En effet durant cette action le groupe s'était réfugié dans l'espace sécurisant de la voiture pour fumer du cannabis. Ils n'osaientt visiblement pas fumer devant nous, mais ils voulaient que cela se sache. Le cannabis est pour le groupe un moment de partage, et de plaisir partiel. C'est une satisfaction qui écarte les principes de réalité comme la loi et la justice.
En tenant compte du Temps de la justice qui est nécessaire pour établir la sanction face aux déviances, le travail de l'éducateur spécialisé doit parallèlement se baser sur une relation éducative d'altérité en s'efforçant de reconnaître le Sujet (la personne) et non les actes qu'il a pu commettre. L'altérité vient de alter qui signifie « autre » . Cet autre que le diagnostic doit s'efforcer de faire émerger.
Cette expérience a aussi permis de voir que même dans ce moment de plaisir, la parole ne circule que trop rarement et laisse souvent place à des regard expressif, des non-dits. Il se dégage peu à peu de ce vécu des éléments qui nourrissent le diagnostic éducatif.
Outre la nécessité de bien connaître et de tenir compte des divers symptômes liées à la consommation répétée de cannabis, il convenait également de recourir à la parole pour signifier la Loi (sociale et symbolique), le cadre institutionnel et le cadre de l'activité mise en place avec le groupe (journée Barbecue). Poser le cadre c'est d'autre part convenir avec A et le groupe des modalités de déroulement de l'activité : nous pourrons convenir de ne pas fumer dans les lieux publiques et dans la voiture par exemple. Ce cadre de convention est un terrain propice à la parole et à la négociation qui permet d'argumenter le oui et le non. Le diagnostic va naître de ses échanges.
Parallèlement, un lien s'est établit avec la famille de A qui a permis de mieux comprendre les difficultés de sa famille d'origine malienne, la personnalité introvertie de sa mère analphabète, la maladie puis le décès de son père. Une analyse du génogramme de la famille, des actions menées avec celle-ci, une étude des interactions entre les membres montrent une certaine pathologie dans la communication en son sein.
Le diagnostic éducatif fait état de carences éducatives et affectives précoces
A est moins inhibé et plus réceptif dans l'échange de face à face. Il arrive progressivement à montrer son désaccord par la parole. Lors d'un séjours , il confie à une collègue éducatrice, son désir de devenir chauffeur de Taxi. Ces constats formeront la base de l'élaboration de son projet éducatif personnalisé.

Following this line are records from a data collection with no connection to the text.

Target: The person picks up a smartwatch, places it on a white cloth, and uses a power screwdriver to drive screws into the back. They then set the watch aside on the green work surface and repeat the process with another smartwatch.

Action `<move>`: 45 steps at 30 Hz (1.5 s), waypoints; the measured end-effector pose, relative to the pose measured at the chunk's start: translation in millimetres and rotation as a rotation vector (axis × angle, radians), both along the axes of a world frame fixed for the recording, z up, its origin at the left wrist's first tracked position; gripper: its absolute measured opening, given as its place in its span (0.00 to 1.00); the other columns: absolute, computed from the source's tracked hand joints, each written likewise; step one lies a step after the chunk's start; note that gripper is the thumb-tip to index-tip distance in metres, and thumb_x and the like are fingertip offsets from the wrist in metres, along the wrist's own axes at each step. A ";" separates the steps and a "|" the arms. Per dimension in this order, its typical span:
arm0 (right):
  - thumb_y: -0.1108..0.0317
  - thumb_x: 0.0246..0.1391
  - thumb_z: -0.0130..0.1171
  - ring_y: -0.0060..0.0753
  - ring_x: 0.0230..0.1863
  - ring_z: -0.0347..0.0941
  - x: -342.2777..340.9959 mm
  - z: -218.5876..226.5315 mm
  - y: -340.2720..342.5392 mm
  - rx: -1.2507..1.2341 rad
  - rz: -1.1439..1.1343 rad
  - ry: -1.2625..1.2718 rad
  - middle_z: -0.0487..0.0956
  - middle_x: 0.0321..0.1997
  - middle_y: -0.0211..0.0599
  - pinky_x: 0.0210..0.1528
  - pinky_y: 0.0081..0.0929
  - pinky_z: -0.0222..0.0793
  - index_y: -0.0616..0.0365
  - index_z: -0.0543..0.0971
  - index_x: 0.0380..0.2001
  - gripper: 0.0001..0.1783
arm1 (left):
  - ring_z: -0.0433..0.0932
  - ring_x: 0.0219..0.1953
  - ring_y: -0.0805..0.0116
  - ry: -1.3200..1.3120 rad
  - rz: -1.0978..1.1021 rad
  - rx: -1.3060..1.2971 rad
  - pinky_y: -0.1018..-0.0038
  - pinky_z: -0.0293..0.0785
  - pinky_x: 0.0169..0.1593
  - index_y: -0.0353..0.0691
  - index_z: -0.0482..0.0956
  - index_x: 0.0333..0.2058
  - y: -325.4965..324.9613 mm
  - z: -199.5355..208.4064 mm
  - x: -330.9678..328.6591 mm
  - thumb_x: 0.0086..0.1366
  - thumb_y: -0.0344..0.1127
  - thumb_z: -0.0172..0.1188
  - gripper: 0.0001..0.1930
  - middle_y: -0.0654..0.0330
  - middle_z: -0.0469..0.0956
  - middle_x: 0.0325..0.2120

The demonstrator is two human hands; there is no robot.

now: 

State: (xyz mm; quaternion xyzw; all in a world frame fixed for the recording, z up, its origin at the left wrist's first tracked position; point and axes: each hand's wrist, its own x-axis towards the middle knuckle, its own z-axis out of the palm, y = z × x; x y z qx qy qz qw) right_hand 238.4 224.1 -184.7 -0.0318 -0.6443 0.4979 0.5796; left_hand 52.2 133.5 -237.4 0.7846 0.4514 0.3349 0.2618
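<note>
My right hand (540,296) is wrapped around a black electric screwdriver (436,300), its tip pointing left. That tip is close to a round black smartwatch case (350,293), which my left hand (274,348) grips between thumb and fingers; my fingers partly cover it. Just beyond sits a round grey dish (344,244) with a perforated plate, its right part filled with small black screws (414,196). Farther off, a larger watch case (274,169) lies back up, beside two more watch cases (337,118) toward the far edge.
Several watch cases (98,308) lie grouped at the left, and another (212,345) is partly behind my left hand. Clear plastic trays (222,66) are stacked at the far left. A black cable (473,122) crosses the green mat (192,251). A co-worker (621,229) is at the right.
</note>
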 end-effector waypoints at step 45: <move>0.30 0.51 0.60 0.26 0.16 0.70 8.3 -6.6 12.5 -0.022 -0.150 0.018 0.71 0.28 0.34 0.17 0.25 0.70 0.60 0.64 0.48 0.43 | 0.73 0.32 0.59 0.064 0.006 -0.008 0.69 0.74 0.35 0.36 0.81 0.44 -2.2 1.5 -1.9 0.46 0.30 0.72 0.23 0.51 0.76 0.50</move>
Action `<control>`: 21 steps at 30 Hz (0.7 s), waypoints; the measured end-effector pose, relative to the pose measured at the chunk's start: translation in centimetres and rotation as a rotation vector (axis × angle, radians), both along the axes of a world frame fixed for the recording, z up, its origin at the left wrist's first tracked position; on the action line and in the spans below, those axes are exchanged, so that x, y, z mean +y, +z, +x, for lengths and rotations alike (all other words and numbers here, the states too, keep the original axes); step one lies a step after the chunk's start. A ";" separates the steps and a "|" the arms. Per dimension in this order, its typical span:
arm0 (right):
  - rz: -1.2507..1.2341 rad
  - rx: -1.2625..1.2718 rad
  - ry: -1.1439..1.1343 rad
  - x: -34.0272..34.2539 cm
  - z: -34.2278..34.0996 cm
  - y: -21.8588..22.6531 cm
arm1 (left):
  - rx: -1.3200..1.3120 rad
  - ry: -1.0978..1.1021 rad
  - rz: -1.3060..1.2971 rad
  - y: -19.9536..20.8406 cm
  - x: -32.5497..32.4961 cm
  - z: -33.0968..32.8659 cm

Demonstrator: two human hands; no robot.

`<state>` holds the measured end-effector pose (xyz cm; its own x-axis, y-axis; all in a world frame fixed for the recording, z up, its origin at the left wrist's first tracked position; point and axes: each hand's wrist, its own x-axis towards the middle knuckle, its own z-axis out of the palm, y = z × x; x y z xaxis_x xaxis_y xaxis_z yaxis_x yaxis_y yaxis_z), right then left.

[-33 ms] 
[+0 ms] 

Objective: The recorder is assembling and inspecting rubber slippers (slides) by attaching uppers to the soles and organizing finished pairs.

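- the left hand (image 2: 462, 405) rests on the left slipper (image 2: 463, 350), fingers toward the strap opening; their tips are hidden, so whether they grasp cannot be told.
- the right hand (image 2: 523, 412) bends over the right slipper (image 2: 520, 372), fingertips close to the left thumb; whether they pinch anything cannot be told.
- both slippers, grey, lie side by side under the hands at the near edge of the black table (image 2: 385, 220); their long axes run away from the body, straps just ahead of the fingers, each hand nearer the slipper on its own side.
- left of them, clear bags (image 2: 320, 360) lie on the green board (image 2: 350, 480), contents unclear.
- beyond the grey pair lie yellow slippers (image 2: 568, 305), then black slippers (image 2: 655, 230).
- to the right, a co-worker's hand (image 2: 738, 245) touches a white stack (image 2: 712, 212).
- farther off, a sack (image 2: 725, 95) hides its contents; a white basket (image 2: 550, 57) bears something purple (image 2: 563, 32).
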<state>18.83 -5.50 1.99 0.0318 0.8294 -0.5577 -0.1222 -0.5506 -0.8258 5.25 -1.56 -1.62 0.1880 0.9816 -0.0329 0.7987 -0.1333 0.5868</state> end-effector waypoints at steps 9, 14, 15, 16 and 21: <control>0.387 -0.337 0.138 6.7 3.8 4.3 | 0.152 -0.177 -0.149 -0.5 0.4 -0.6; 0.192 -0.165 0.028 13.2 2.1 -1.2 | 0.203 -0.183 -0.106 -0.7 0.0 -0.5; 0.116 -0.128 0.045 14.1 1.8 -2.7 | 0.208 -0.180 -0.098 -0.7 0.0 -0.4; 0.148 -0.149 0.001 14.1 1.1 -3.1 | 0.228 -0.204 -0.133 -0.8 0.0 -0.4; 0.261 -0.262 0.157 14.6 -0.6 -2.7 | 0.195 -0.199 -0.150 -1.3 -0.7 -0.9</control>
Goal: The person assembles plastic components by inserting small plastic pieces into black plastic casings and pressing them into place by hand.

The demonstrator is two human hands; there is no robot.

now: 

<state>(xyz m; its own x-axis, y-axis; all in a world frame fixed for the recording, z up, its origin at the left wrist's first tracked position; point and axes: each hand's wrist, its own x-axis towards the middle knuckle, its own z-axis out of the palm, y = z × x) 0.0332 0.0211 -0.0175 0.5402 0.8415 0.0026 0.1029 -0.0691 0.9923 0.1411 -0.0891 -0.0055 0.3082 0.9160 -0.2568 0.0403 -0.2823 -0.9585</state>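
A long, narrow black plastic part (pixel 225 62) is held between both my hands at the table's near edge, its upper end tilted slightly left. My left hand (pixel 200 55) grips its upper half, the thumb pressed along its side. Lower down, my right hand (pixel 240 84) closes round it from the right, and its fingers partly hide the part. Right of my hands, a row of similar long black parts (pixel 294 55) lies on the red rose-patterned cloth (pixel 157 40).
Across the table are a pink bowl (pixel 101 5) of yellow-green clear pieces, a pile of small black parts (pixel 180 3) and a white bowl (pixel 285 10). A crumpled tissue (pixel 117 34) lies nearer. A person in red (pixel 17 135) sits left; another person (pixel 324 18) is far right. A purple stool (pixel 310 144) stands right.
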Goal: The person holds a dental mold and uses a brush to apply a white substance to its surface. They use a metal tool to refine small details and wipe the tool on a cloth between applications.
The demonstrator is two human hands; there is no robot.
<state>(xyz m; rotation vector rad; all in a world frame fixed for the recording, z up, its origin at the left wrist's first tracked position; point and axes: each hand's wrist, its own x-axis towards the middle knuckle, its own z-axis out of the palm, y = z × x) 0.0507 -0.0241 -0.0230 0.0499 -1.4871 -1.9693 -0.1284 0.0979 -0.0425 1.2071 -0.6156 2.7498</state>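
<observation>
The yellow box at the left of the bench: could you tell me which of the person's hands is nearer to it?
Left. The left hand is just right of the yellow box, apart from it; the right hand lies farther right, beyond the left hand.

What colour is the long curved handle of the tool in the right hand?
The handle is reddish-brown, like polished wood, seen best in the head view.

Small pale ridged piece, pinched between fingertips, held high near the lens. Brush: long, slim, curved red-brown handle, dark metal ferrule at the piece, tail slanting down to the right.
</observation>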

La relation éducative permet de donner du sens nécessaire à la construction de la personne qui, pour de multiples raisons, n'en a pas trouvé dans le contexte familial, scolaire et social. L'éducateur spécialisé intervenant dans les différents champs d'activité devra permetrre cette relation de confiance face au comportement à risque de la personne prise en charge. L'éducateur devra garder en tête que son statut de « sujet supposé savoir » l' expose inévitablement aux décharges pulsionnelles de la personne . Un travail de supervision individuel et en équipe s'avère indispensable.
Enfin, c'est au sein de la mise en commun en équipe que l'acte éducatif va prendre tous son sens en donnant un aperçu global sur toutes les forces cachées du Sujet.